General head pain that develops with fever, caused by inflammation of blood vessels of the head. In children it is usually due to childhood diseases. Ocular abnormalities, sinusitis, dental disorders, systemic infection, trauma, brain tumors and abscesses, pseudotumor cerebra, subdural hematomas, acute/chronic ear infections and hydrocephalic syndromes.
Drug Induced Headache
A headache brought on by consumption of any of the following: oral contraceptives, propanolol, caffeine, thiazide derivatives, vasodilators, vasoconstrictors, non-steroidal anti-inflammatory agents, antihistamine agents, dextro-amphetimines, nitroglycerine, reserpine, hydrazine, MAO, ephedrine, or from drug withdrawal.
Headache is generalized or "hat band" type pain. The headaches is most severe in the morning and diminishes as the day goes on. Blood pressure is usually over 200 systolic and 110 diastolic.
Aneurysm Associated Headache
Early on may mimic frequent migraine, cluster headaches and made worse on tension or exertion during increased physical activities. Blood vessels may be leaking slowly. Ruptured aneurysm results in unbearable headache, double vision.

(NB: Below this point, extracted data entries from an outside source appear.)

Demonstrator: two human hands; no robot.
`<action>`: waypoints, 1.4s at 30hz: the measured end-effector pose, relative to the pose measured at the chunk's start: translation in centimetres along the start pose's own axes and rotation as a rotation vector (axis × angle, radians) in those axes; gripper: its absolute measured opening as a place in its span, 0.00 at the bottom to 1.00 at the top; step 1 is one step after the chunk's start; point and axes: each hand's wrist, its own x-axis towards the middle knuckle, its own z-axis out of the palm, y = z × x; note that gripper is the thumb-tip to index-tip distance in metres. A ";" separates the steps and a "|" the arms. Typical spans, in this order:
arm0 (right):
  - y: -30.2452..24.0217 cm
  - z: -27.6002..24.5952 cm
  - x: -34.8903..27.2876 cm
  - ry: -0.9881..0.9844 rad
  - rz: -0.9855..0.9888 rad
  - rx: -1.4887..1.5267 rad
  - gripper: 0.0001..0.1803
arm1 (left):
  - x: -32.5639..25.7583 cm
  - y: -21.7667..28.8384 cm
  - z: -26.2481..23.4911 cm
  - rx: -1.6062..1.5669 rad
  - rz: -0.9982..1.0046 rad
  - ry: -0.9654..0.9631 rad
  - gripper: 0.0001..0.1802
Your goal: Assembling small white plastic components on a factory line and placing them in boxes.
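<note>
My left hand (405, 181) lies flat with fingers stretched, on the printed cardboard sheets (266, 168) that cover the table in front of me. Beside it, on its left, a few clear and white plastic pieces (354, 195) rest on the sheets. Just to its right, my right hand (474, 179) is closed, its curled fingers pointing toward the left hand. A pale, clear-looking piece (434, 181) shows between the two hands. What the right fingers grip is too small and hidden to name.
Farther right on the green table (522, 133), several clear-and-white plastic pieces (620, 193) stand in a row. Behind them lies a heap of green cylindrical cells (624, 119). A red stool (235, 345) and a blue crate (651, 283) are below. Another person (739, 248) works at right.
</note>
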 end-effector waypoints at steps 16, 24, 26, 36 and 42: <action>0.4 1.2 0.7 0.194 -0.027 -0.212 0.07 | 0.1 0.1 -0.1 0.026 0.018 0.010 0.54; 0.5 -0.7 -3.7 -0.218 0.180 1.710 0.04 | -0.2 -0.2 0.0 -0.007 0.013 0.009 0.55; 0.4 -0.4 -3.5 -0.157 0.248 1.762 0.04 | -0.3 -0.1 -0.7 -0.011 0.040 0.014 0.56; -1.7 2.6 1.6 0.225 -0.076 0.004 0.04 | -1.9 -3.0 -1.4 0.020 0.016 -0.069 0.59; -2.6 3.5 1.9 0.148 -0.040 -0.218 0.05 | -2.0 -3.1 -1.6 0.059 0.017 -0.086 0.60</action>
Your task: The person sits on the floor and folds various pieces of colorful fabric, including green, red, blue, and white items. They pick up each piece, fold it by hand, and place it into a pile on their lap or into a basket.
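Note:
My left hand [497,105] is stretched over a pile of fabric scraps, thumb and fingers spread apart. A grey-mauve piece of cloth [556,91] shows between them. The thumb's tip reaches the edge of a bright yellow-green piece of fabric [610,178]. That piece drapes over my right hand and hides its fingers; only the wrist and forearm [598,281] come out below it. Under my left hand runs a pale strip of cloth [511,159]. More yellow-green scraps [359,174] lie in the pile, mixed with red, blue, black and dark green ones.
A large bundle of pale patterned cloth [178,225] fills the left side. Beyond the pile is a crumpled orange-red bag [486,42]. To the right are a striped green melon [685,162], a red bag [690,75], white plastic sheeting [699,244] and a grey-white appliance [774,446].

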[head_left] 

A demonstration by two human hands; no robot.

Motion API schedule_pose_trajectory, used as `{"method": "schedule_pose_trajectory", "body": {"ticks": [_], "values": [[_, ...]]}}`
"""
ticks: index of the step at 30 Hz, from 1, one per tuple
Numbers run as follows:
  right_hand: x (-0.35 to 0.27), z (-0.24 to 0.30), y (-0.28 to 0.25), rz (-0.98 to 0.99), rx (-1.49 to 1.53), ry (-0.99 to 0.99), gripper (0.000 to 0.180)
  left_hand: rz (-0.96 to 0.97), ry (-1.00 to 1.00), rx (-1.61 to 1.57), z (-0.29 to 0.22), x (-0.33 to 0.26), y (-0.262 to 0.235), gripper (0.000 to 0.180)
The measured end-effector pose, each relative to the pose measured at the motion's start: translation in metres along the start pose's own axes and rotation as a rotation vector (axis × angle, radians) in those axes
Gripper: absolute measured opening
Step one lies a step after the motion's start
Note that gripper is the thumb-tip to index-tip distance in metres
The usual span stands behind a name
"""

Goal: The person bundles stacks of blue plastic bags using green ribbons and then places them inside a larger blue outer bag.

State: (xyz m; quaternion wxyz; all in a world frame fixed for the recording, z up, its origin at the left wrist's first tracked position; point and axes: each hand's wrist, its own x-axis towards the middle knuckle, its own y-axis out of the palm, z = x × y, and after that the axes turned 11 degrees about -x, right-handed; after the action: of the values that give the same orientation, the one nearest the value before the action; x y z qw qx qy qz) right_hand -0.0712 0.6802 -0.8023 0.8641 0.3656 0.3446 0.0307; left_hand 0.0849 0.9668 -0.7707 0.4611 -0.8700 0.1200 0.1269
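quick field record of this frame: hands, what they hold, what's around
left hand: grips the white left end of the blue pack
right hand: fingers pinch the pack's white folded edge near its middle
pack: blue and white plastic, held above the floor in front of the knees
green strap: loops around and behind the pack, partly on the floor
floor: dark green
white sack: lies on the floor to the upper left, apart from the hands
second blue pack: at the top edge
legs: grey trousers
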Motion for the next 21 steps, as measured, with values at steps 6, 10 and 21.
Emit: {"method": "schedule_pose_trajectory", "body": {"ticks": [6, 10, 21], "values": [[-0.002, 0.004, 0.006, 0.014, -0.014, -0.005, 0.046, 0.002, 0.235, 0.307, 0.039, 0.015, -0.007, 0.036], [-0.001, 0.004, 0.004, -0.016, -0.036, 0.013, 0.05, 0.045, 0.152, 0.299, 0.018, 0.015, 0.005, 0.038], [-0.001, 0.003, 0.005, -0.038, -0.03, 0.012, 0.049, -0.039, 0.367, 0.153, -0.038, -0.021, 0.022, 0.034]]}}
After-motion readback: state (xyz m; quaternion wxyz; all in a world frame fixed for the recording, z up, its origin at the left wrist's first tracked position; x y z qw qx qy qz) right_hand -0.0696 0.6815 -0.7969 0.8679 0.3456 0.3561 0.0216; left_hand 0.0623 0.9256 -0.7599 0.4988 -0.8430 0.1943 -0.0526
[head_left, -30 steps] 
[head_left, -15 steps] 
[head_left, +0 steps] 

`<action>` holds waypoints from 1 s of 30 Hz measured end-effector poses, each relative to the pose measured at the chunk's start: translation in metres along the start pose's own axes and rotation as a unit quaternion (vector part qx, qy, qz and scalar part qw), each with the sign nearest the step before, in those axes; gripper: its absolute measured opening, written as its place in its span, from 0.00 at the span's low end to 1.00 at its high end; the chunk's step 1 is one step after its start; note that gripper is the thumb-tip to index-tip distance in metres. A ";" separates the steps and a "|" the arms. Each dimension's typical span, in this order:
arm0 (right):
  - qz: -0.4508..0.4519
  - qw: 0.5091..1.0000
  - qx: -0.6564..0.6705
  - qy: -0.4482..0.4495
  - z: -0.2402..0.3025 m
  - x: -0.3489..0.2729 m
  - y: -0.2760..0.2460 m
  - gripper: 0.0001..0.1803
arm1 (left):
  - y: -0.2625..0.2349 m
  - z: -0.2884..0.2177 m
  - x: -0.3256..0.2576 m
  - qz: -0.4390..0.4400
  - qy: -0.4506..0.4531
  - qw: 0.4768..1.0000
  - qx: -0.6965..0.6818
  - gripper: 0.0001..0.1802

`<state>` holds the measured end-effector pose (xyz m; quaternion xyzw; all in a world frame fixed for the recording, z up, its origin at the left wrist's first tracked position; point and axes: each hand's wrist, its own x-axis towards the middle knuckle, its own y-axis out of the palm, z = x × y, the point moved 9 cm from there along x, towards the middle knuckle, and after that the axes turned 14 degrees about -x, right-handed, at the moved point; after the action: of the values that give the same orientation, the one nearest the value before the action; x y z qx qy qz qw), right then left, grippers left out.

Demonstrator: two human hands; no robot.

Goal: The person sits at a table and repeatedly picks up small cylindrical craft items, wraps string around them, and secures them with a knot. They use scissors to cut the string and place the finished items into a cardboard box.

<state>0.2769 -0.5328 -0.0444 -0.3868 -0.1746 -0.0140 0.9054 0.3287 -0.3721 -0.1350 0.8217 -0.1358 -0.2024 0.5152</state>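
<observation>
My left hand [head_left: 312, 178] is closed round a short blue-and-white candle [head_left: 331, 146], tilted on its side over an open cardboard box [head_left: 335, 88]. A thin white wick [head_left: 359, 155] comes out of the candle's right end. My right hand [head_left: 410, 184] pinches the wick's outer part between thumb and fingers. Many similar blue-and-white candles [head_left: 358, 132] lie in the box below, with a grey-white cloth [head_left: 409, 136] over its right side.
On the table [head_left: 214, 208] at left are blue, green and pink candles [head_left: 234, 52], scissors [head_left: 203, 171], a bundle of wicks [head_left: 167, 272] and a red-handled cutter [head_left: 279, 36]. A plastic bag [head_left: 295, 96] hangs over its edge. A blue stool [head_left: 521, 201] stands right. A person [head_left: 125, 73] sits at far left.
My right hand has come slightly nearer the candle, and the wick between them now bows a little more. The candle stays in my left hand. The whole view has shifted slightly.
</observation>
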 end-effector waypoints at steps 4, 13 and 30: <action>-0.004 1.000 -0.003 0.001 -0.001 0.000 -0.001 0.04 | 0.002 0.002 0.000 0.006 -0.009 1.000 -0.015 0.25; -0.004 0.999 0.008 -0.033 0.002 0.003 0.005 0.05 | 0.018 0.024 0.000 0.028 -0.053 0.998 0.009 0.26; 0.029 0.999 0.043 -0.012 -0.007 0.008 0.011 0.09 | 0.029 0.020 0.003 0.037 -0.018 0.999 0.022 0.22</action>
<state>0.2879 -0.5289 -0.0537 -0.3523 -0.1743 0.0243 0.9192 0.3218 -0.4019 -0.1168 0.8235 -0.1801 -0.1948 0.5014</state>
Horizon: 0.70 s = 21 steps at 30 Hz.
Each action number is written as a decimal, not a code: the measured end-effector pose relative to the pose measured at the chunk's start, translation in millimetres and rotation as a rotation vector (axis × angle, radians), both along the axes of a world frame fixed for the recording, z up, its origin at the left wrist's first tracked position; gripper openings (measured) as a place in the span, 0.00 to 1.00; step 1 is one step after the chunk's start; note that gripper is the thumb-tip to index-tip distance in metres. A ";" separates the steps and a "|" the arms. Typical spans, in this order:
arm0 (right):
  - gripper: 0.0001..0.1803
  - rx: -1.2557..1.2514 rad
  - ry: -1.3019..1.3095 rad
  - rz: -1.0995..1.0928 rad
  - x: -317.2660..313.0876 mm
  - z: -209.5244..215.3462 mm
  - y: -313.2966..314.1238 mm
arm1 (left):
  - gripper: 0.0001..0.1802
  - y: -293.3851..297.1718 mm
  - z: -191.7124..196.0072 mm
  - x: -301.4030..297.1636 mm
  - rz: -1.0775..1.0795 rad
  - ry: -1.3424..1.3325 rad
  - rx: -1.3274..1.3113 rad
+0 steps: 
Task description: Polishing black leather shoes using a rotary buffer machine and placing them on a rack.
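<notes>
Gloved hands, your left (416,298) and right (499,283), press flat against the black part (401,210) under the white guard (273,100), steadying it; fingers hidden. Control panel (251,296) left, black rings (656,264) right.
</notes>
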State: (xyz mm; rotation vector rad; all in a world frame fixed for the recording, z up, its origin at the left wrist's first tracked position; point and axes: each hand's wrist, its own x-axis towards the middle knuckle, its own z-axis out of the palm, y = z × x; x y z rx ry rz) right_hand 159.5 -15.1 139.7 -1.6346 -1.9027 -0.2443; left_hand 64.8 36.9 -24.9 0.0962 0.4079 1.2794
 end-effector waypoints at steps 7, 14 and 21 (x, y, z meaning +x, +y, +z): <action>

Temporal Arteritis Headache
The patient experiences a boring, burning or jabbing pain in the temple area caused by inflammation in the temporal arteries. The pain is often around the ear on chewing. Weight loss problem as well as eye sight problem. Usually affects people after fifty years of age. It is often associated with polymyalgia rheumatica. Initial presentation may include non-specific like symptoms. Severe headaches develop later. Laboratory findings often confirm the diagnosis. Mean age is seventy years.
Tic Douloureux Headache
Short, jab like pain in the facial area, often around the mouth and jaw. This can occur many times and any time during the day. Pain last several seconds to several minutes at a time. It is a rare disease of neural impulses. Chewing, cold air or even toughing the face can bring it on. Usually occurs in women after age 55.
Tumor Associated Headache
Frontal pain 60% of the time. Location of pain does not change. General pain that becomes progressively worse, vomiting, visual disturbances, speech or personality changes, as well as seizures. Usual remedies that give relief have little to no effect on relieving the headache. Pain may wake the patient up at night, associated with changing positions.